Monday, October 21, 2013

Creative Commons and Copyright Reform

[CC Policy Statement] Creative Commons (CC) has enabled a new approach to copyright licensing over the last ten years. CC licenses facilitate novel social, educational, technological, and business practices, and support productive relationships around networked knowledge and culture. We are dedicated stewards of our licenses and tools, and we educate users, institutions, and policymakers about the positive benefits of adopting CC licenses. Our licenses will always provide voluntary options for creators who wish to share their material on more open terms than current copyright systems allow. But the CC vision — universal access to research and education and full participation in culture — will not be realized through licensing alone. Click here for more.

See also: blogs by local affiliates in Poland, the Netherlands, and Ecuador, and blogs by Sean Flynn, Tim Vollmer, and the EFF.

Academics’ Joint Submission on South Africa’s National IP Policy

[Caroline Ncube] Following the University of Cape Town’s invitation to crowd-source comments on the draft national IP policy, several scholars jointly submitted comments on the draft IP policy yesterday. It is couched in a sympathetic and constructive yet critical manner as its authors applaud the initiative to begin national dialogue on the IP policy while calling for an extensive and rigorous engagement with the process going forward. The submission is in the nature of an outline document – it comments on the broad issues of principle, and indicates where its authors find the draft policy desirable or undesirable. It also contains some recommendations which it suggests should be enacted through the amendment of relevant IP legislation. Click here for more.

PIJIP Non-SDO Patent Commitments

[Jorge Contreras] There has been a surge of interest lately in commitments to license patents on terms that are “fair, reasonable and non-discriminatory” (FRAND). The patents at issue in these cases often cover industry standards that were developed in collaborative trade associations known as standards-development organizations (SDOs). But while the principal focus of litigants and regulators in recent years has been on patent commitments made within SDOs, parties have increasingly made voluntary public patent statements and commitments in less formal settings... As a service to the standards research community, PIJIP has established a new public web resource listing and describing non-SDO patent commitments. The site, which was launched this week, already includes 62 different non-SDO patent statements and commitments covering thousands of patents. We hope to continue to add information to the site, and invite the submission of additional non-SDO patent statements and commitments by the public. Click here for more.
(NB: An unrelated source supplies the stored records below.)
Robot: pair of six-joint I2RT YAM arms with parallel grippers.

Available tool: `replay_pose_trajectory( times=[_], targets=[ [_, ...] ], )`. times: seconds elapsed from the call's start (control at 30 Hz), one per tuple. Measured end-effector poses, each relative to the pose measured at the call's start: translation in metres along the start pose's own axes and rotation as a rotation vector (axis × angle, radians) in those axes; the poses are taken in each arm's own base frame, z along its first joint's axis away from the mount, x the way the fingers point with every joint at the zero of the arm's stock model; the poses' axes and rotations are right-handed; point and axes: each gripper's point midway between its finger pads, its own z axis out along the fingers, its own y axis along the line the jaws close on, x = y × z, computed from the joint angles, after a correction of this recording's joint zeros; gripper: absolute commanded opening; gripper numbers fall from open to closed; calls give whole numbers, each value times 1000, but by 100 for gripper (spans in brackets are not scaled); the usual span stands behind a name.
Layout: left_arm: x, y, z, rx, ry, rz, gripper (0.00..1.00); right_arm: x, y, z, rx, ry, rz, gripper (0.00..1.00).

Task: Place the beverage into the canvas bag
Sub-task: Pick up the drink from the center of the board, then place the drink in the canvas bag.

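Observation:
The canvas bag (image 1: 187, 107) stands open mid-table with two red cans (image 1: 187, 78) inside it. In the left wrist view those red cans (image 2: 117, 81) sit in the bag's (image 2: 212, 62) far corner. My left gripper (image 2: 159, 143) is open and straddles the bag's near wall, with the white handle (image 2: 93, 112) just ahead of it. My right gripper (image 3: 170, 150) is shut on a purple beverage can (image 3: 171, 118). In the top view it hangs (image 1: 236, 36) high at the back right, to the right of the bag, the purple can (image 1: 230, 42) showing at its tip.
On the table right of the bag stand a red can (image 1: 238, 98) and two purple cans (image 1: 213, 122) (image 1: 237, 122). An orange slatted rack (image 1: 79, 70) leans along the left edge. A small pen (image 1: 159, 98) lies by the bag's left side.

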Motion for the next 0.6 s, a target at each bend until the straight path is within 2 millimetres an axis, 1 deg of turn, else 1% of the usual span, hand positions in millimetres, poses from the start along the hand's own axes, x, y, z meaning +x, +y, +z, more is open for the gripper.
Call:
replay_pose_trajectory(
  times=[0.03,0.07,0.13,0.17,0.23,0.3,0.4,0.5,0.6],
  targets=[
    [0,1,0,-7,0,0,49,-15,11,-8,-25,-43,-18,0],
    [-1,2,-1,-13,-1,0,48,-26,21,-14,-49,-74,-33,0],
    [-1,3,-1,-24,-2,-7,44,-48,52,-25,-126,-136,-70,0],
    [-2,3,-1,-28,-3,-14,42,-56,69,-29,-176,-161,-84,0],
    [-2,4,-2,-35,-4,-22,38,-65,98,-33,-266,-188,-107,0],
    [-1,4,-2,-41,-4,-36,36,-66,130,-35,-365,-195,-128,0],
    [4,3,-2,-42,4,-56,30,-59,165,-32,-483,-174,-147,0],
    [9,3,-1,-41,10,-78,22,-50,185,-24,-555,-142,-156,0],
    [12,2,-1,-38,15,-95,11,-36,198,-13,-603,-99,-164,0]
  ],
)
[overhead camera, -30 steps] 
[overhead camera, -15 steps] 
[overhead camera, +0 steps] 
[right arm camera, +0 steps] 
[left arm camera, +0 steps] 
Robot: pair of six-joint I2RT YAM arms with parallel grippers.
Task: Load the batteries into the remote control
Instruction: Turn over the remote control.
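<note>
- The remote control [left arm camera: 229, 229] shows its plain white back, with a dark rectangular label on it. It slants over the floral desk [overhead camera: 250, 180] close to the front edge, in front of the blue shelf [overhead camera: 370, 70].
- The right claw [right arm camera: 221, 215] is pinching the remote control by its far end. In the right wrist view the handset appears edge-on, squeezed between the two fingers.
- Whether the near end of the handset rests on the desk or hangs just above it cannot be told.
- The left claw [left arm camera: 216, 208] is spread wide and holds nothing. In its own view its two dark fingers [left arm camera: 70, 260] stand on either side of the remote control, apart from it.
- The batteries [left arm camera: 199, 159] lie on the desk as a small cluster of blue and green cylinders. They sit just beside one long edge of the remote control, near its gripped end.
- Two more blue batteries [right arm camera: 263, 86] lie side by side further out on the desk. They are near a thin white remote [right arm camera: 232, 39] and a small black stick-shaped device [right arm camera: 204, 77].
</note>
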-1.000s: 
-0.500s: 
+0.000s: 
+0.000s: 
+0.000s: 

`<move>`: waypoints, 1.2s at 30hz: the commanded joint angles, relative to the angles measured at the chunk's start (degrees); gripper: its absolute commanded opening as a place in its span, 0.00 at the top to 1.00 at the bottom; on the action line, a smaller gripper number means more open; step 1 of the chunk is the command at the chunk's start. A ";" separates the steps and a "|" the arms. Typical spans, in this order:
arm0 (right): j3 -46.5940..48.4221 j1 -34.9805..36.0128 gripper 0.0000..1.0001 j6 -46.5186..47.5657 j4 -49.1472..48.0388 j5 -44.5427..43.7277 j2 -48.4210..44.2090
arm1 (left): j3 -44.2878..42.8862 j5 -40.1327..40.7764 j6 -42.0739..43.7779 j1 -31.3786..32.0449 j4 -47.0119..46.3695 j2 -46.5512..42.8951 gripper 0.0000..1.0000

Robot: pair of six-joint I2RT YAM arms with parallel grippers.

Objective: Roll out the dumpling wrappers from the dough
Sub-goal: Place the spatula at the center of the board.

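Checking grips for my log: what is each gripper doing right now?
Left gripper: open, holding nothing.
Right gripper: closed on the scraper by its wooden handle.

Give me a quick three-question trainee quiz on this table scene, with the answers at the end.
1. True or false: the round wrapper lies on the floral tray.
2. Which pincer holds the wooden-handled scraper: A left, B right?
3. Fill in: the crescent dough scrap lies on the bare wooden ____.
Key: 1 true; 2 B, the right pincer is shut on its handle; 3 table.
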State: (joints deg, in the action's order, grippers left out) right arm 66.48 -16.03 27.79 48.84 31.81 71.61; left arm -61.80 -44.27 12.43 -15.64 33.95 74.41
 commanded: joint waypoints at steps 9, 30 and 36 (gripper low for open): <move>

Does hyperlinking require rightholders’ permission? ALAI says …

[Eleonora Rosati] As Jeremy reported on The 1709 Blog a couple of days ago, last month the Executive Committee of the Association Littéraire at Artistique Internationale (ALAI) [Victor Hugo founded it in 1878] unanimously adopted a “Report and Opinion on the making available and communication to the public in the internet environment – focus on linking techniques on the Internet”.Click here for more.

Using Law to Accelerate Treatment Access in South Africa: An Analysis of Patent, Competition and Medicines Law

[UN Development Programme] This study focuses on policy options available to South Africa through reform of three interrelated areas of law affecting access to HIV treatment and other essential medicines: patent, competition and medicines law. The recommended reforms are aimed at safeguarding public health by optimizing the use of public health related TRIPS (the agreement on Trade Related Aspects of Intellectual Property Rights) flexibilities and therefore, the policy space available to countries within their international legal obligations at the World Trade Organisation (WTO). Potential drawbacks and challenges are highlighted, as are strategies for adoption that draw on the experiences of other low- and middle-income countries. Click here for more.

DRM Misuse: An Emerging Doctrine in Search for Principles

[Nicolo Zingales] The advent of the digital age and the wide diffusion of copyrighted works over the Internet have brought about a drastic challenge to the pre-existing rules and legal standards governing the exchange of information. This article points out one of the ways the development of these new technologies has altered the boundaries of copyright, specifically by enabling copyright holders to strategically expand the scope of protection through a strategic use of Digital Rights Management (hereinafter, DRM). After a brief account of the qualities of these technologies and their contribution to the development of online markets for copyrighted works, the article warns against the common practice of using DRM as a tool to stretch the legal protection conferred by IP law. Click here for the full abstract and paper on SSRN.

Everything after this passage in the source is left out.